[Records excerpted from a collection]
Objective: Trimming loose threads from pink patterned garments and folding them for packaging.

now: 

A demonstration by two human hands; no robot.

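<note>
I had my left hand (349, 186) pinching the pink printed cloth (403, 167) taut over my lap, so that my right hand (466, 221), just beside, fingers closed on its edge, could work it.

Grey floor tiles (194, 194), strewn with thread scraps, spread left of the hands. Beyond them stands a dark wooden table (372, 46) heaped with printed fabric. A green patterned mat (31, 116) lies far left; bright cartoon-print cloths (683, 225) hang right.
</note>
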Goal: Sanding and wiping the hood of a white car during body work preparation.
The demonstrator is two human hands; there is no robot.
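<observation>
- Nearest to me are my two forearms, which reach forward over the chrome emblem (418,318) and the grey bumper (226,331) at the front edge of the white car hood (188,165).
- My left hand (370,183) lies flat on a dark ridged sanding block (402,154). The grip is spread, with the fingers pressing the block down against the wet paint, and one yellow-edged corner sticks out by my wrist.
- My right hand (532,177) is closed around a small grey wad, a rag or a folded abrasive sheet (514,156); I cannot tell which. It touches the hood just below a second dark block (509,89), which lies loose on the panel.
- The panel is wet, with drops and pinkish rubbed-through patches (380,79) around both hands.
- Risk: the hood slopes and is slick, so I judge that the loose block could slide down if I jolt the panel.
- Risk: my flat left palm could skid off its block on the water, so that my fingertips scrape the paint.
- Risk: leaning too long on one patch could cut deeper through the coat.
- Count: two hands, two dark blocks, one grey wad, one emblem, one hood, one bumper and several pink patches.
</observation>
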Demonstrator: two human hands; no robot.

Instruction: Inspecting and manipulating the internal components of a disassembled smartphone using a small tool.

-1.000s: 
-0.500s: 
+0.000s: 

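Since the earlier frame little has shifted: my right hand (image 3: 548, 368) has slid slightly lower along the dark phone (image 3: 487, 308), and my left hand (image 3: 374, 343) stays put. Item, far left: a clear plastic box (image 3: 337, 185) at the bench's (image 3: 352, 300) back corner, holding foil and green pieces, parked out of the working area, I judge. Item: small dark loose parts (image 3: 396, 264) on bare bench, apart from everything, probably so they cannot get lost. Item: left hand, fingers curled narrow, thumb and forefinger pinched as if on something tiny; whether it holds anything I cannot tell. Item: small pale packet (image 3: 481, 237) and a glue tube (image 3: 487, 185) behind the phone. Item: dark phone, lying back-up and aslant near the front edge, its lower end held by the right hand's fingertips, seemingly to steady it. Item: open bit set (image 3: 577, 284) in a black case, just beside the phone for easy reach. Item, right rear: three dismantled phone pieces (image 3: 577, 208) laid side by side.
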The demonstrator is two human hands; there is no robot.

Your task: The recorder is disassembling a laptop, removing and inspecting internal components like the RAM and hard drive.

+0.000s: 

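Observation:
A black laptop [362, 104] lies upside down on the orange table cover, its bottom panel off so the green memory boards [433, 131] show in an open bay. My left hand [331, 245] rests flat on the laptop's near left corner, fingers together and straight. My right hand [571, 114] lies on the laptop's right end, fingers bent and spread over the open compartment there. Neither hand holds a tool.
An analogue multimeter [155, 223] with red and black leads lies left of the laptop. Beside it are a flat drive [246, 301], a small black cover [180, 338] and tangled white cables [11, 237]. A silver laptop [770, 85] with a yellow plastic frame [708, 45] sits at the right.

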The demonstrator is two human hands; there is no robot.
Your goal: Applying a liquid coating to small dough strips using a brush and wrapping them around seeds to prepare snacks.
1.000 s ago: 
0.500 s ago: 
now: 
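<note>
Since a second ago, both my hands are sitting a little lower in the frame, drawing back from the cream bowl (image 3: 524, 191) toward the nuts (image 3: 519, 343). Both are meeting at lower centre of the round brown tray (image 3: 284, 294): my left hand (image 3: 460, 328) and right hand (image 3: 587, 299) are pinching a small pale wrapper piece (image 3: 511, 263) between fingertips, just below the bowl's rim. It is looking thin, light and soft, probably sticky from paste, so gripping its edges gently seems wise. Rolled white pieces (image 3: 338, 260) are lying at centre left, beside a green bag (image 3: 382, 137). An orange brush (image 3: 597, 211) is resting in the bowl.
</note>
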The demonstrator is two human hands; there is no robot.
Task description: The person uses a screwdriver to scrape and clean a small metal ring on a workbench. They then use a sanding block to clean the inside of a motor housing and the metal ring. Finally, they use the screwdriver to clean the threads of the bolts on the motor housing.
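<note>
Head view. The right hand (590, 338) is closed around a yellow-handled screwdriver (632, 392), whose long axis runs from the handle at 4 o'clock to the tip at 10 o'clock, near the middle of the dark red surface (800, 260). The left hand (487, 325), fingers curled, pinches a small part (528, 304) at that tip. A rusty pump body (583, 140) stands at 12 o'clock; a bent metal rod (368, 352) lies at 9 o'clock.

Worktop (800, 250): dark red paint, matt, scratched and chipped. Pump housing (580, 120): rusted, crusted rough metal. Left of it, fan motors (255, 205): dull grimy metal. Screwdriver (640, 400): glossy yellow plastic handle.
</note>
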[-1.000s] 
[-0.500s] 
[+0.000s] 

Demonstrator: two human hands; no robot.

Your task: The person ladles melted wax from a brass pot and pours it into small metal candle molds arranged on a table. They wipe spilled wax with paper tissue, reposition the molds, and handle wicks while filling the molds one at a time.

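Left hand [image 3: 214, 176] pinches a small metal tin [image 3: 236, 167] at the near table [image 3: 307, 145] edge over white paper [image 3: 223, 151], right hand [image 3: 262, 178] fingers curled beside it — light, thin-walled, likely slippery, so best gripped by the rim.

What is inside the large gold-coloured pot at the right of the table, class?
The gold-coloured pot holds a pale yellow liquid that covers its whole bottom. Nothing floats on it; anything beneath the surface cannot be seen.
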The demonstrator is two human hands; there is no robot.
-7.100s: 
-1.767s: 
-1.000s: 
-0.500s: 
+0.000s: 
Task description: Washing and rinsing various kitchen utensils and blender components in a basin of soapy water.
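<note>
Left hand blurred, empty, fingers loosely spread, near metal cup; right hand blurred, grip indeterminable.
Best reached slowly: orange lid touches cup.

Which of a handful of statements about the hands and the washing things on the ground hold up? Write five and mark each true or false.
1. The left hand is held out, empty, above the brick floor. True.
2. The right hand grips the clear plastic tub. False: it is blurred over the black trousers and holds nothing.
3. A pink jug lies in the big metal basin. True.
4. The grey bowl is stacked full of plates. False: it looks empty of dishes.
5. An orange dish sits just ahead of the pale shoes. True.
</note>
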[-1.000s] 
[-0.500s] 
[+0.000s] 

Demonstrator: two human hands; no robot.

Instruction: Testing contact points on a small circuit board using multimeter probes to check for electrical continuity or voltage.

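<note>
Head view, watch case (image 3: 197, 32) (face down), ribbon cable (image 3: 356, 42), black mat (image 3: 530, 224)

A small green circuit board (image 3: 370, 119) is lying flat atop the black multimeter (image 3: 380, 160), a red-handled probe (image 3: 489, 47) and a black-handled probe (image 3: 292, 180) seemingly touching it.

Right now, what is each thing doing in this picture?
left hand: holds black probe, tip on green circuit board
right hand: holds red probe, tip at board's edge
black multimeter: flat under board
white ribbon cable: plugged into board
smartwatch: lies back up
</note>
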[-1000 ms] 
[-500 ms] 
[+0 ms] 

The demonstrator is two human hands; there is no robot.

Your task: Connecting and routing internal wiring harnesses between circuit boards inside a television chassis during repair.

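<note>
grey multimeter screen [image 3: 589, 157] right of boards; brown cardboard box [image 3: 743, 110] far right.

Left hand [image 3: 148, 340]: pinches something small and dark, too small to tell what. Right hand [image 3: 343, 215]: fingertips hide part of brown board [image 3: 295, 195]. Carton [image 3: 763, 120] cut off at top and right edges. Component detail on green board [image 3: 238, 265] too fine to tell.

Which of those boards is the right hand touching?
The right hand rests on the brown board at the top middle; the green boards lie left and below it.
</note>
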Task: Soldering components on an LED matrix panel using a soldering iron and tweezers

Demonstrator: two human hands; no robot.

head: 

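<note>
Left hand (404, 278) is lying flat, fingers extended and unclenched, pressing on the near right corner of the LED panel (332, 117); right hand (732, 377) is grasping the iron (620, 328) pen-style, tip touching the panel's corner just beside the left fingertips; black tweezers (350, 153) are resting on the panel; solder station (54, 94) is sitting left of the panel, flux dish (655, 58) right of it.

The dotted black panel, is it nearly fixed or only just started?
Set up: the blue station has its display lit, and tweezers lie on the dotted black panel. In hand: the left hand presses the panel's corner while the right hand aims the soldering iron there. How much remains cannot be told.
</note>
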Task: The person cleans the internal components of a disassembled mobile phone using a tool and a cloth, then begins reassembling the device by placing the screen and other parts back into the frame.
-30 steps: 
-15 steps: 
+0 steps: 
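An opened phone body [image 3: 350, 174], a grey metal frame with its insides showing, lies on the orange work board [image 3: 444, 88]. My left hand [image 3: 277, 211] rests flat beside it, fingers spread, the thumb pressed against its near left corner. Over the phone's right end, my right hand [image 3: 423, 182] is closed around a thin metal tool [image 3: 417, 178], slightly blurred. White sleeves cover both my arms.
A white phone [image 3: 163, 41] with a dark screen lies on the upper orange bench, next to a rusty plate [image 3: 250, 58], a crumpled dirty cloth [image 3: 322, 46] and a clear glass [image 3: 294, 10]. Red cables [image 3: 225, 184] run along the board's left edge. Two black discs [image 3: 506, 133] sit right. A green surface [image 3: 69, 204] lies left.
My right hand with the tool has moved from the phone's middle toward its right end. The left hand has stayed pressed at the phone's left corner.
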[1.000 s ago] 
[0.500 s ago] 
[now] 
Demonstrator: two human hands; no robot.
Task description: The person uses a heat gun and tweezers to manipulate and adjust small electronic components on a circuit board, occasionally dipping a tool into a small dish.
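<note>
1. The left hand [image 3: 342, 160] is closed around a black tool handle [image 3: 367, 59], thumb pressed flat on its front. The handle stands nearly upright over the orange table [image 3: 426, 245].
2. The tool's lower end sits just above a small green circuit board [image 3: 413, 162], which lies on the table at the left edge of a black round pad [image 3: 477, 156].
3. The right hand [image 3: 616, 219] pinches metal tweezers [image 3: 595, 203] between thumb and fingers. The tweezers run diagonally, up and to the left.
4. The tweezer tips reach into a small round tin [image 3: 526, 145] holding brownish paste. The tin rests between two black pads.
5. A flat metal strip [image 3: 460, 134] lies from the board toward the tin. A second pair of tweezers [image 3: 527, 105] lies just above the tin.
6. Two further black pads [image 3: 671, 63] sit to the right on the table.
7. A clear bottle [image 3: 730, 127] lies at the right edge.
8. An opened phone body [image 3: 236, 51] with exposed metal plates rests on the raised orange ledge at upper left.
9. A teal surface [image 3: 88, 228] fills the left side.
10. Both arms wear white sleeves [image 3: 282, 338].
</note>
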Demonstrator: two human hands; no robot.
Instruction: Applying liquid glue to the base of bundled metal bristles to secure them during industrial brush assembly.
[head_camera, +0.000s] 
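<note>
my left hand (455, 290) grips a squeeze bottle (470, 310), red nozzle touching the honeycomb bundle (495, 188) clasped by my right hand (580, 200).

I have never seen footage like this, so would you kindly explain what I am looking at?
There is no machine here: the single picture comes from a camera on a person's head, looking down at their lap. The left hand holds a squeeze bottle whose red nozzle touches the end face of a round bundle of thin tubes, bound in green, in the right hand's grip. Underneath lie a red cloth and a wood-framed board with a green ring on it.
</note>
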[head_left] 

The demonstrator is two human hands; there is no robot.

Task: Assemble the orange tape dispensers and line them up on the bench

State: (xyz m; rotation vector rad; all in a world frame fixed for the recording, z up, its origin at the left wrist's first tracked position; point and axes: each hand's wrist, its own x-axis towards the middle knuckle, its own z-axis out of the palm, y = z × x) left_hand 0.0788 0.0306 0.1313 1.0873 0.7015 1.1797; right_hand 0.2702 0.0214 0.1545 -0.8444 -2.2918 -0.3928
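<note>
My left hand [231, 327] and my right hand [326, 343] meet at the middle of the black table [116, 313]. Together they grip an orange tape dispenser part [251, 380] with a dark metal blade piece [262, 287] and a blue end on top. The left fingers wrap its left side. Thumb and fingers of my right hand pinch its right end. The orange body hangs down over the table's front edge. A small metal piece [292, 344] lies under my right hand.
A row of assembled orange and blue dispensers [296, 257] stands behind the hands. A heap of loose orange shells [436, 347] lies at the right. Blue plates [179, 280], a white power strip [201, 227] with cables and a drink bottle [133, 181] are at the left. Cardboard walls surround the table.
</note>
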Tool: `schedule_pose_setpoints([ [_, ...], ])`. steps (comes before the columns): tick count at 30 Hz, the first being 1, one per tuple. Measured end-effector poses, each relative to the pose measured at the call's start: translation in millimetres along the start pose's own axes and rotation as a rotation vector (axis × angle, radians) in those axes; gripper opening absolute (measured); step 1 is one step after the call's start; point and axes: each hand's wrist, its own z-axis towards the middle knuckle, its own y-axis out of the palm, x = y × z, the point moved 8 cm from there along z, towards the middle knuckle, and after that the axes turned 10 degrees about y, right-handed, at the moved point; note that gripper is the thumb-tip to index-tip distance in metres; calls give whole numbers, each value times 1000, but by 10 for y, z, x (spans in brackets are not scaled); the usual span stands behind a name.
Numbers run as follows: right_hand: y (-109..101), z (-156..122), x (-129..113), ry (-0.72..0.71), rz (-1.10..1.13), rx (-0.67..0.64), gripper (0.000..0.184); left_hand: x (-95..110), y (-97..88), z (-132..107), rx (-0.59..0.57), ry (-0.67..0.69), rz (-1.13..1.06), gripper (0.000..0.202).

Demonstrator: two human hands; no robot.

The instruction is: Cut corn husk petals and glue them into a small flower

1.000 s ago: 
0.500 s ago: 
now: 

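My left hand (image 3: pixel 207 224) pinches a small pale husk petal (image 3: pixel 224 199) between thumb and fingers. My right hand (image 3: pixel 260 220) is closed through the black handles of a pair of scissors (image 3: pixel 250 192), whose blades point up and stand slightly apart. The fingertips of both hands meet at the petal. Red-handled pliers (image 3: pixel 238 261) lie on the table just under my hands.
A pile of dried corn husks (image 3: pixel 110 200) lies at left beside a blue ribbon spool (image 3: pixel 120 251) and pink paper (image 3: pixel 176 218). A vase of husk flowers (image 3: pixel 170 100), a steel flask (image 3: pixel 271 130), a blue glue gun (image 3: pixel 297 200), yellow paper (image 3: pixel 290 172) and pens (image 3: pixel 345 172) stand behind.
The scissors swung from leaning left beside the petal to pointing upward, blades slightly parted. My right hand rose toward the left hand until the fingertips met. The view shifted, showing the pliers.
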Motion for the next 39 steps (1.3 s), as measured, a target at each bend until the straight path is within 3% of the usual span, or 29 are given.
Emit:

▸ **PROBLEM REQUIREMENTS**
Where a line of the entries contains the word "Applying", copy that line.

▸ **WRITTEN SOLUTION**
Your goal: Applying a liquid coating to small dough strips using a brush and wrapping them around seeds to prepare snacks.
Instruction: Applying liquid glue to the base of bundled metal bristles to secure them during industrial brush assembly.

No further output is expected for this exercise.